Here is a school where the academic achievements of the students show a good outcomes and where a high percentage of students are achieving at, or above standard.
It is also a school where there have been no stand downs, suspensions or exclusions for more than sixteen years.
In the new entrant classroom a small group of children were playing a game in the courtyard outside the classroom that involved chanting a rhyme and swinging a scarf. The children had created this game themselves. Others within the classroom were making choices about activities to complete. It was a calm, engaged, and productive classroom. This was a feature in every classroom I visited.
Another classroom again demonstrated the free choice of activities related to literacy development. A variety of activities included sorting, cloze activities, fishing for sounds engaged the learners in meaningful activities.
The evidence of Te Reo (Maori language) throughout the school was another feature. A sense of connection with the language and culture in a school where up to 50% are Maori, is important.
In yet another classroom the children had recently been on camp. They were using Glasser’s Basic Needs as a way to evaluate the experience. A significant amount of the instruction this classroom was in Te Reo. Goal setting was another feature of the classrooms I visited.
High levels of understanding were evident. Using the strategy ‘turn to your partner’ to check for understanding of a text, these students connected with each other to explain their understanding of the text.

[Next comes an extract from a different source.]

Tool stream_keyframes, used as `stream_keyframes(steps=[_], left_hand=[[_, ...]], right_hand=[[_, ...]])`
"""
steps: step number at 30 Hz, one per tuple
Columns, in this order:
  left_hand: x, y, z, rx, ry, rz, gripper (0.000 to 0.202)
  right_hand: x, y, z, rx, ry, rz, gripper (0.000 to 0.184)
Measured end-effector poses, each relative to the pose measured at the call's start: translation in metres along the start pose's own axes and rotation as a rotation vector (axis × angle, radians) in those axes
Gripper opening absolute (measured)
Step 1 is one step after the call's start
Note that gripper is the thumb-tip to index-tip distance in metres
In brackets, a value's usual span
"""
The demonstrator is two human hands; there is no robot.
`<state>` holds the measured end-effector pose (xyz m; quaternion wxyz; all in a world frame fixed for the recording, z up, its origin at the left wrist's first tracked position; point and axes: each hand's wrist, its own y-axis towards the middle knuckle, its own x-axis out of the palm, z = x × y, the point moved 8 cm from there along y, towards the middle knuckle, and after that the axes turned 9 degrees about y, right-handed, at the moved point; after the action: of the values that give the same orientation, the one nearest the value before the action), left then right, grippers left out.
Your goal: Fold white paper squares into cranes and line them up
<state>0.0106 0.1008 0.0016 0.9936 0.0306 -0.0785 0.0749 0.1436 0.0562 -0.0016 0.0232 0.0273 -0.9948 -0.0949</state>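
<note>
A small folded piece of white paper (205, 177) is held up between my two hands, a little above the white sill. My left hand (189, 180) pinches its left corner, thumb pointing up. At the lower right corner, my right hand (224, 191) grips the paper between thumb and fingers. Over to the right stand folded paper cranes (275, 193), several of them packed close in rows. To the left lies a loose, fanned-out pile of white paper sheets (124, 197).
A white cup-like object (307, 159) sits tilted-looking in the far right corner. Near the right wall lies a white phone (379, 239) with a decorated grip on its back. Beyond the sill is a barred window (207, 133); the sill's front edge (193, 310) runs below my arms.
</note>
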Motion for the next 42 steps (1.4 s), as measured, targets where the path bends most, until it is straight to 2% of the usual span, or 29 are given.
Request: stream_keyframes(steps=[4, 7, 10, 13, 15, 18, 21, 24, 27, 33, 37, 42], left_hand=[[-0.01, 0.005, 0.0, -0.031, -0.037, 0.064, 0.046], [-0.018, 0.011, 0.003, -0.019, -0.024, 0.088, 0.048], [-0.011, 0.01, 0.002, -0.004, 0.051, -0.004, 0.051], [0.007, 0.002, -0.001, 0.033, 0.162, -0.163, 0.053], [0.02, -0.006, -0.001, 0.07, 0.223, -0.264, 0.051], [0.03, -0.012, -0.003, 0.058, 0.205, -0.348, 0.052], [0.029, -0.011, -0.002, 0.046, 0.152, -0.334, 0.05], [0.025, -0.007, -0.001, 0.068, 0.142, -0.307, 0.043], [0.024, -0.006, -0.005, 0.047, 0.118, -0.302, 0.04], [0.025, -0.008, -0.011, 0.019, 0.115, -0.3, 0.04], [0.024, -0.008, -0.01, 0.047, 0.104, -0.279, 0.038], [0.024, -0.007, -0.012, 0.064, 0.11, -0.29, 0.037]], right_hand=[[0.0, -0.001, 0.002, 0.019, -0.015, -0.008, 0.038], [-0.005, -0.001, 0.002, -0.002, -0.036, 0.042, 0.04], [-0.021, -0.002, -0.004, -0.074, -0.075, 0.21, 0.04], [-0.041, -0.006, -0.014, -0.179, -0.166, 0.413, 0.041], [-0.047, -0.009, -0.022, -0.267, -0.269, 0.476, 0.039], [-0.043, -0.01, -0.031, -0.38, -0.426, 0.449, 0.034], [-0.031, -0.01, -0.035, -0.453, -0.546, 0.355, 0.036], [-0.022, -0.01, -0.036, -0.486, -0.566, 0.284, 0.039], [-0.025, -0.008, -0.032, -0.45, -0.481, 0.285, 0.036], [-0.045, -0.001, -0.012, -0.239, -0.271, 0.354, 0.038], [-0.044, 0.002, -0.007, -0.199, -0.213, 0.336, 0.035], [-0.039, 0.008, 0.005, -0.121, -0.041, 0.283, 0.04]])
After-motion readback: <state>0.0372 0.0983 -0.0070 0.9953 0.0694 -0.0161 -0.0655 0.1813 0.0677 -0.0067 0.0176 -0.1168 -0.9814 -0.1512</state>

This visit was just before ANZAC Day on April 25, where soliders who fought for New Zealand were remembered. The last class visited had the whole room turned over to bunkers to heighten the awareness of the experiences of the soldiers in ANZAC cove. They had brought an array of blankets, duvet covers, and rugs from home to create individual bunkers. The children had tasks to complete while in the bunker and needed to ‘keep their heads low’ as they moved around the room. The message of the hardship for the soldiers was emphasised in this meaningful learning experience.
In each classroom the influence of William Glasser’s Choice Theory, the guiding philosophy in the school, was evident. Children were connecting with each other and with the teacher in positive ways. So many of the classroom were providing a choice of activities and movement around the room to take advantage of what was being offered.
There was strong evidence of classroom activities that provided opportunities for all Glasser’s Basic Needs to be met. Children felt safe, they had choices, they had success and in many they were connecting in significant ways. The element of fun was also evident.
The teachers had a picture of how they wanted their classroom to feel like and sound like. The calm and productive classrooms were a real pleasure to be in. Students appeared not to notice a visitor to the room, a real sign they are in a trusting and safe environment in this school that does do things somewhat differently.